- **What is expected**
In the records below, find the line with "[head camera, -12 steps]", then copy each line exactly until you have copied the line with "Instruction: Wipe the". Leave any picture out.

- **Records to use**
------------------------------------------------------------

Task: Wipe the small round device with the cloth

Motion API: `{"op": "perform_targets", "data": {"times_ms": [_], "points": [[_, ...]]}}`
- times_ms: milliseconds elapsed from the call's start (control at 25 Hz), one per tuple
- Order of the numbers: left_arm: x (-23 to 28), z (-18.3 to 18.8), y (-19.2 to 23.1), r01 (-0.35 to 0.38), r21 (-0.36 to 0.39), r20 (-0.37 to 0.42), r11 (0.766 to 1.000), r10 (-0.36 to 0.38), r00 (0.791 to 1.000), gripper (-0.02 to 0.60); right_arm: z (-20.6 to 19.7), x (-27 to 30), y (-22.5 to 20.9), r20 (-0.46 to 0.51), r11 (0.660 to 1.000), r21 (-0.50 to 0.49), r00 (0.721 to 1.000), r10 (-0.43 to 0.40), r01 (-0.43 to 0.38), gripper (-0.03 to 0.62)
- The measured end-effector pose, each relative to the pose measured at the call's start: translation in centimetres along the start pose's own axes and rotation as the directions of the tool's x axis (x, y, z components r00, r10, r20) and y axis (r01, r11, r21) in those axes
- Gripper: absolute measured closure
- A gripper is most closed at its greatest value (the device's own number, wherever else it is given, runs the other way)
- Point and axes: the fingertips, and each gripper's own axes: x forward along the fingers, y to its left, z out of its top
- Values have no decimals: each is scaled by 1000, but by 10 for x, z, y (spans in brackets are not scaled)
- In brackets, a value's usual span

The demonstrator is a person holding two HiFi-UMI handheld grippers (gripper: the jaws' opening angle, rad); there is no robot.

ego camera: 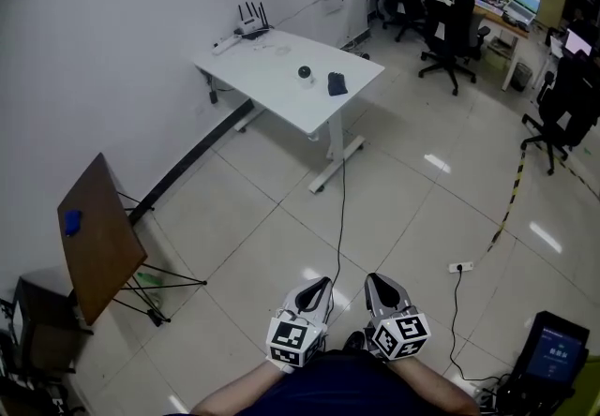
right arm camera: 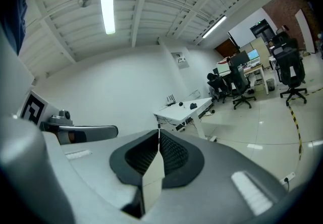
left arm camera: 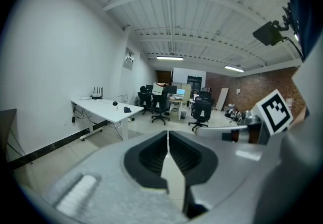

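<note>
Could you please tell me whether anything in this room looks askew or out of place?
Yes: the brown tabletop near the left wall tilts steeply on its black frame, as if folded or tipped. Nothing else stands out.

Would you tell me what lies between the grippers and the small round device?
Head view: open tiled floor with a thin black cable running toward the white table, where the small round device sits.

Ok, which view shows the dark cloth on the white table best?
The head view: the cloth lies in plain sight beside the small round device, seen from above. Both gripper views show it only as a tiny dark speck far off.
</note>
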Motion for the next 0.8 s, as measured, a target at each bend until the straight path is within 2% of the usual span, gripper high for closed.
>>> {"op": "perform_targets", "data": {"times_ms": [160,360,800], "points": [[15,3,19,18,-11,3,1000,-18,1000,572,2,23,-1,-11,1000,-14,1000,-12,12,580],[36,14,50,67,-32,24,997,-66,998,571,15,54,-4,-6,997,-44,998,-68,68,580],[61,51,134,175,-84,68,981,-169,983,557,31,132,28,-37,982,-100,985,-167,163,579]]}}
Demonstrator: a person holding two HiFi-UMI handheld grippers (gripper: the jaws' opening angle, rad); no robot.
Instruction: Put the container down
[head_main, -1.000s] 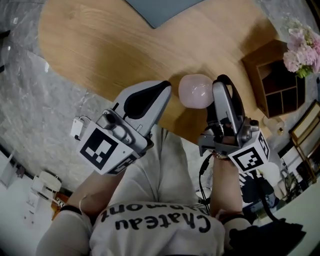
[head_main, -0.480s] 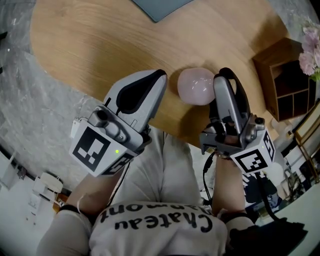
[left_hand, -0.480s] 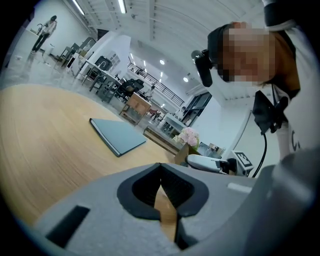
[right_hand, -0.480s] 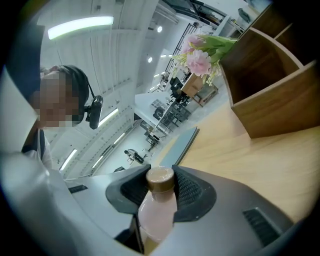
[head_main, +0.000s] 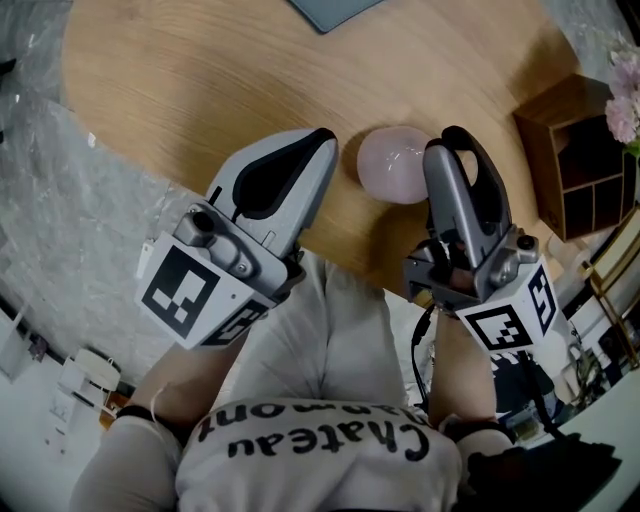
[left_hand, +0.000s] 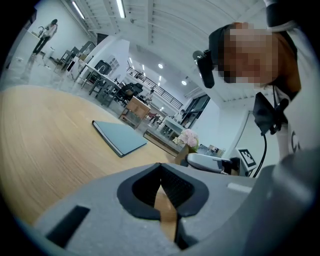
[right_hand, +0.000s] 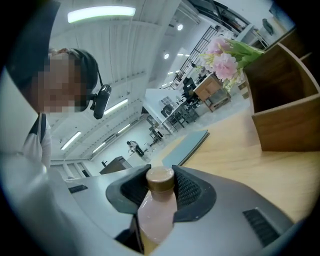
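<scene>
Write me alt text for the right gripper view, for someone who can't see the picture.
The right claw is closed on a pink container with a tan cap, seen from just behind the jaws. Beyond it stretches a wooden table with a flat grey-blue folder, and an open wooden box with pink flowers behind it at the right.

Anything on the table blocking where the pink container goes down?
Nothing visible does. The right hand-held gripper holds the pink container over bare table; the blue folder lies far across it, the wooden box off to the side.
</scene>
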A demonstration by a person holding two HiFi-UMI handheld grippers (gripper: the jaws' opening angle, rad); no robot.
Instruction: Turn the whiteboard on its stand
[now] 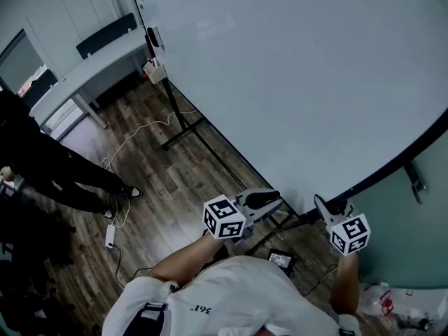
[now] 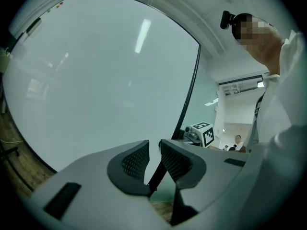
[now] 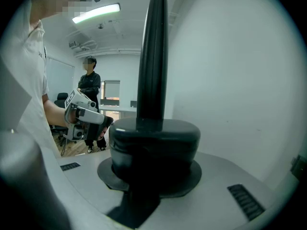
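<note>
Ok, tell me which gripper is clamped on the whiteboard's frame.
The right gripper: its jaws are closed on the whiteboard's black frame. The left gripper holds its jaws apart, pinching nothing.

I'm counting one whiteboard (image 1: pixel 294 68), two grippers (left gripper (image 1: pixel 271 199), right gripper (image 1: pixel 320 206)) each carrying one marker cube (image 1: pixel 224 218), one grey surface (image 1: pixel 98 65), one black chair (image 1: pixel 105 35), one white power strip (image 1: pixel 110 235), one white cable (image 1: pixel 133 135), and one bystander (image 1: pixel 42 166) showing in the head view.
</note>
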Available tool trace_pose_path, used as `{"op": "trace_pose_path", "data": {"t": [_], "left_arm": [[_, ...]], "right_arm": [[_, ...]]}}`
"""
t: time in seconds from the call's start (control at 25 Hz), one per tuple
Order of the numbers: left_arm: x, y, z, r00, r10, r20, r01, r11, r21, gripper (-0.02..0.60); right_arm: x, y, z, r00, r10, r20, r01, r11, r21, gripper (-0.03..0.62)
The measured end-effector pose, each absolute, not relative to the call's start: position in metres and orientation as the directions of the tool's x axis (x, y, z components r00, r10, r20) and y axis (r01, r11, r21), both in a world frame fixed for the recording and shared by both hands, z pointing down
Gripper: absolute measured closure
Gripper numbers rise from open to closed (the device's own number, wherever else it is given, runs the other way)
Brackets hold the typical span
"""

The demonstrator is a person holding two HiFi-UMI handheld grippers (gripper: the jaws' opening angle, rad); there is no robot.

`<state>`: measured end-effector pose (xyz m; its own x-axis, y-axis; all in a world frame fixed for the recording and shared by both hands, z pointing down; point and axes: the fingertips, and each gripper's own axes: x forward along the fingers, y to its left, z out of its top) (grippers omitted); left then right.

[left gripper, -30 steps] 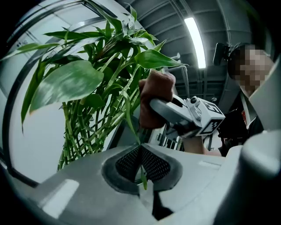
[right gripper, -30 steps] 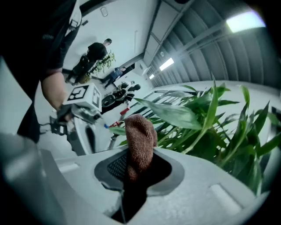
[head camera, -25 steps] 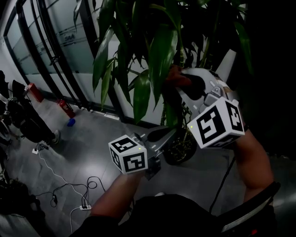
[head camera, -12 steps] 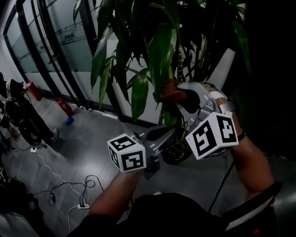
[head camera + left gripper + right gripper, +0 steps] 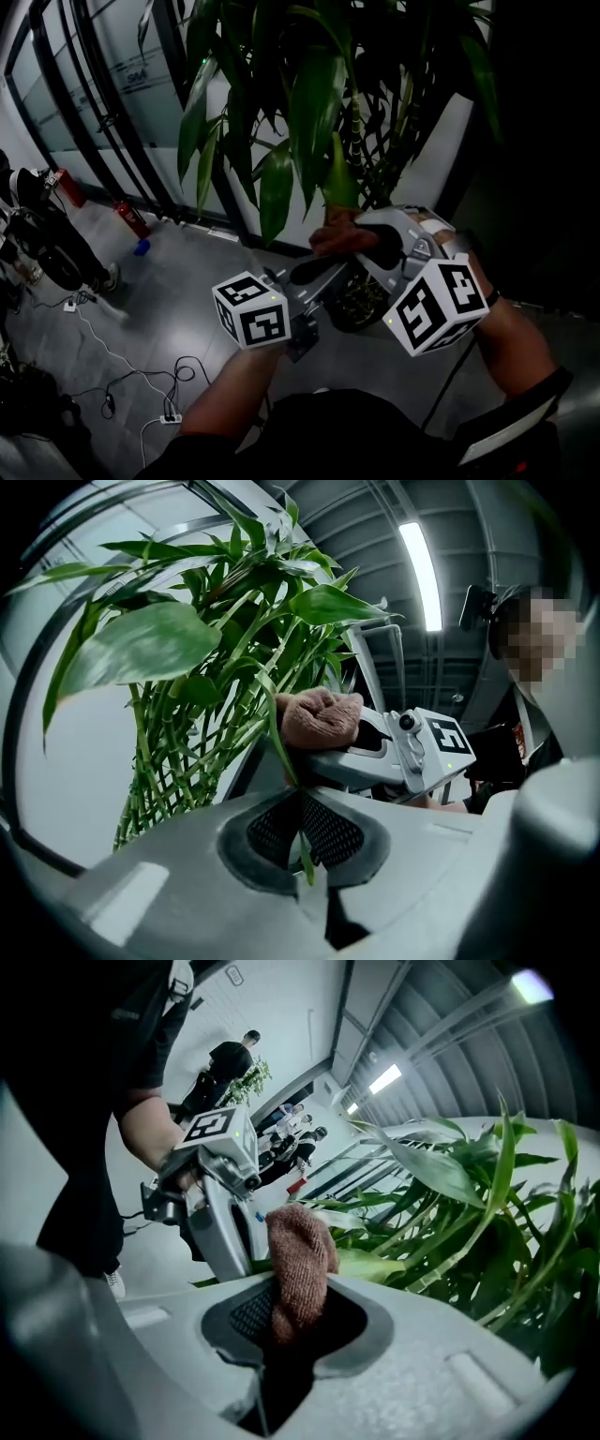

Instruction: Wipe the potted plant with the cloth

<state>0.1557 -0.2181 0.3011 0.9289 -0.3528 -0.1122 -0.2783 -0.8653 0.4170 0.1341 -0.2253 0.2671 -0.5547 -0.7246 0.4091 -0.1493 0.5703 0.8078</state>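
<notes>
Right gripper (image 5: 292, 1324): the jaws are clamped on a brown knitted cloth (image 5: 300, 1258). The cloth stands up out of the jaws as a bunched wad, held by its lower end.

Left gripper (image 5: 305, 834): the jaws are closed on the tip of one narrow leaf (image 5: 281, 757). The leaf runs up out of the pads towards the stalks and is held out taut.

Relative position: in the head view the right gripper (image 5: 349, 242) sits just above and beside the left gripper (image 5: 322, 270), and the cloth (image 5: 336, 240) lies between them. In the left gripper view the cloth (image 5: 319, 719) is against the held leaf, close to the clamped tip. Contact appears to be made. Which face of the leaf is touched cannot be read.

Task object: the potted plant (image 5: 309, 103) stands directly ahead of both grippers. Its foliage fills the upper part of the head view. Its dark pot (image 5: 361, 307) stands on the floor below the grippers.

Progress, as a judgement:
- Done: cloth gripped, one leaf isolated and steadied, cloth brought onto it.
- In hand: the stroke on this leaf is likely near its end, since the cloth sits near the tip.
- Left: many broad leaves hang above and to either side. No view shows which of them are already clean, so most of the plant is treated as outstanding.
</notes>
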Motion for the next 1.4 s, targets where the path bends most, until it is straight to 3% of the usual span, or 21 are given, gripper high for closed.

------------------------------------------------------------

- **Reply to the exercise**
[head camera, -12 steps] 
[head camera + left gripper + right gripper, +0 steps] 

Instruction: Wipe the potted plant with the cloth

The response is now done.